YOUR INSTRUCTIONS ▸ Where does the word "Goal" show up in the data? Please find each such line and copy it.

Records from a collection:
______________________________
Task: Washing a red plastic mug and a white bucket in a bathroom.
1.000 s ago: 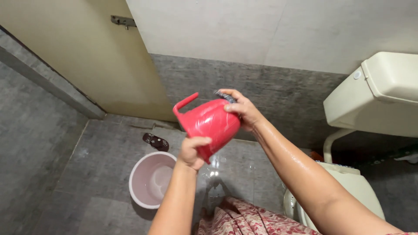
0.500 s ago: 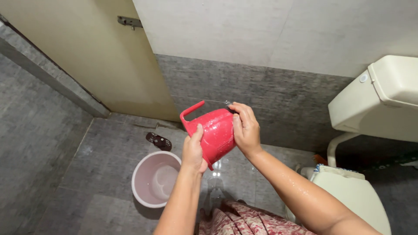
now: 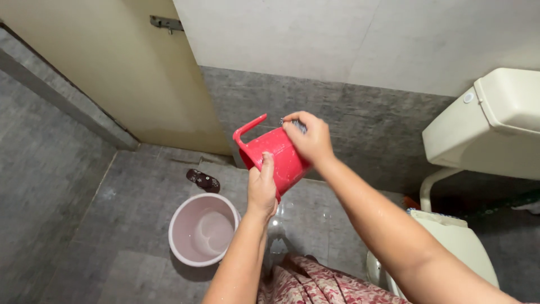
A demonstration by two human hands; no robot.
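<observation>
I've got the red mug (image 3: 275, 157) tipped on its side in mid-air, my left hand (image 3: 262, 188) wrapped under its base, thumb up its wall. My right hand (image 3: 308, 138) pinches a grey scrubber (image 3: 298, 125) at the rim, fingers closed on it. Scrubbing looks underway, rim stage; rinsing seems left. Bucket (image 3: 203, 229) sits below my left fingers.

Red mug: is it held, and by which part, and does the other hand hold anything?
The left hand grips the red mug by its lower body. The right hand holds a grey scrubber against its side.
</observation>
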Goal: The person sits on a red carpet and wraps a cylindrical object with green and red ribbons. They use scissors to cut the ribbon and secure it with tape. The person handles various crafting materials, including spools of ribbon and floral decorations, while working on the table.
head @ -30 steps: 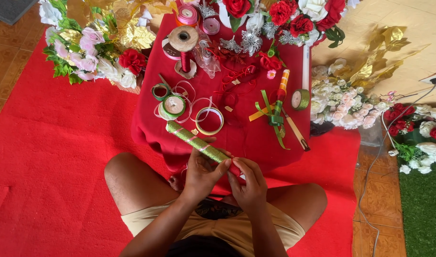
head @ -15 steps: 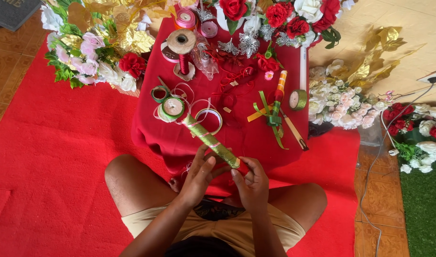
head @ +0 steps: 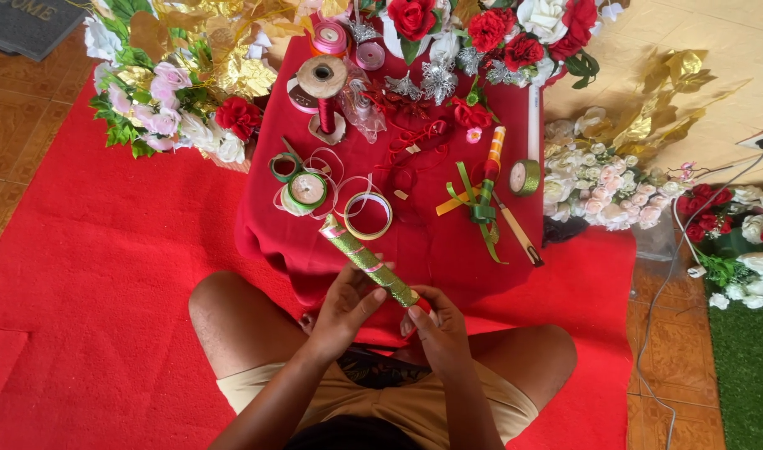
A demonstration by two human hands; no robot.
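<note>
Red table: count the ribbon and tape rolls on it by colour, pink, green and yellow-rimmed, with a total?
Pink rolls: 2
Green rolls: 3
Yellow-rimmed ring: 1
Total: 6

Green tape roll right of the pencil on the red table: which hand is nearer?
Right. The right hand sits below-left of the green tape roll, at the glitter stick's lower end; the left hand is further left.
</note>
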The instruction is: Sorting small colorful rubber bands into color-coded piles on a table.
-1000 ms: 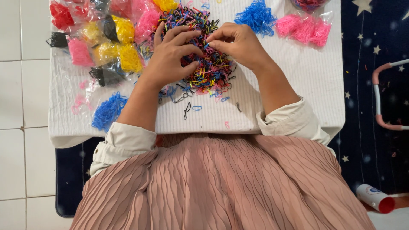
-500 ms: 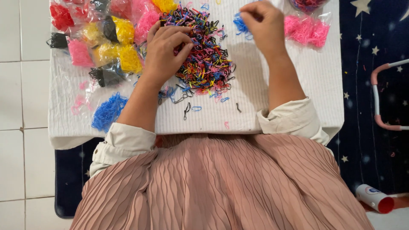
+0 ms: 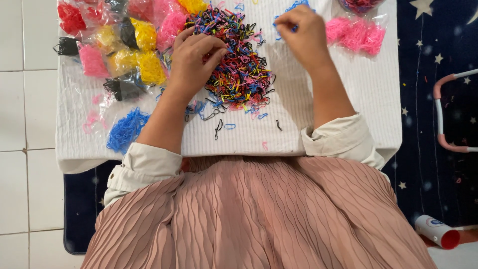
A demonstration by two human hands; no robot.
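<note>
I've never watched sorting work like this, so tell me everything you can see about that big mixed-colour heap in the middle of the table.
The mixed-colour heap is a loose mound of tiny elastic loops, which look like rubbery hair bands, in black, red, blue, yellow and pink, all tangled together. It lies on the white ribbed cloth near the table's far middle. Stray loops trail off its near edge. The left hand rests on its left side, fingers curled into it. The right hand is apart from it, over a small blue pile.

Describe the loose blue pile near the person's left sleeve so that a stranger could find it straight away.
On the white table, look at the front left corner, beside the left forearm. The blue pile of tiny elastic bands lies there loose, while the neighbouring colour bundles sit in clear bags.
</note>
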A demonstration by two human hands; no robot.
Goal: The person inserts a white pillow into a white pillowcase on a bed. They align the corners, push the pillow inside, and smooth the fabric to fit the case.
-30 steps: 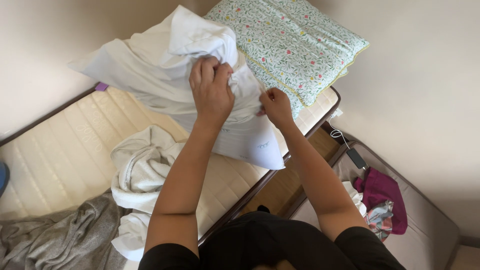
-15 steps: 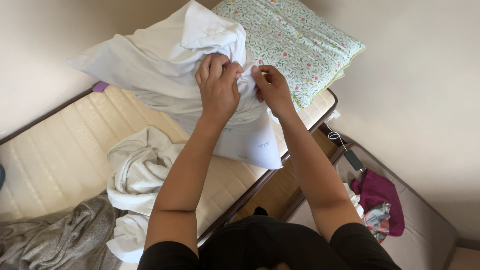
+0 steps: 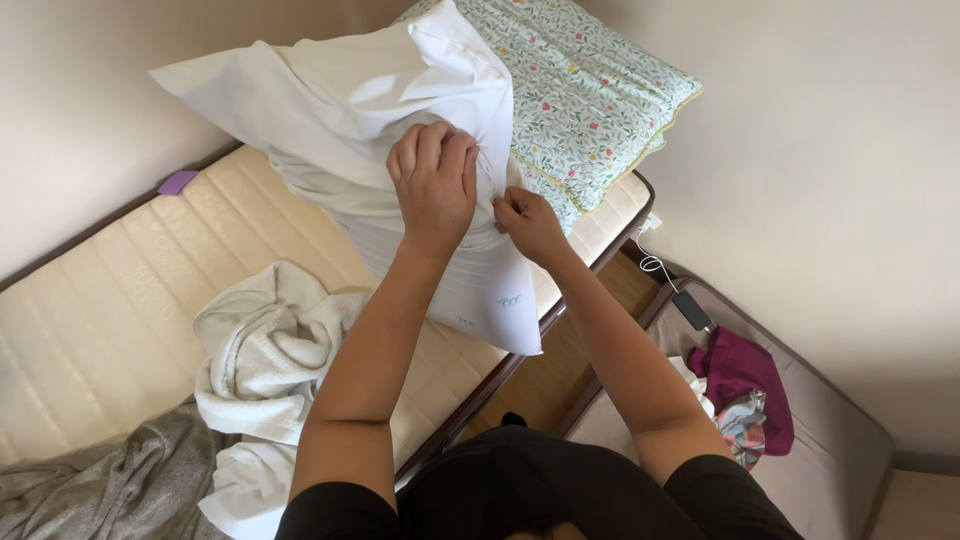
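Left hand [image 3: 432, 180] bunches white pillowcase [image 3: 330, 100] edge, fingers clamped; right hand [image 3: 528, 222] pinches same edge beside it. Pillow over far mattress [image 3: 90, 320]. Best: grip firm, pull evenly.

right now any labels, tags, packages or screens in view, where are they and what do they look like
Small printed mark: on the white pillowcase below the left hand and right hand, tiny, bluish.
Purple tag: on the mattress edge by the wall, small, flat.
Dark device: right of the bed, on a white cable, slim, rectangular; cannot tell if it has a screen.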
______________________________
REPLY ▸
Goal: The person sits on a red carpet and wraps a cylindrical object with green and red ribbons. They use scissors to cut the ribbon and secure it with tape. The person handles various crafting materials, including spools of ribbon and floral decorations, while working on the table.
Goal: The person inserts a white pillow into a white pillowcase on a bed. They align the corners, push the pillow inside, and smooth the fabric to fit the case.

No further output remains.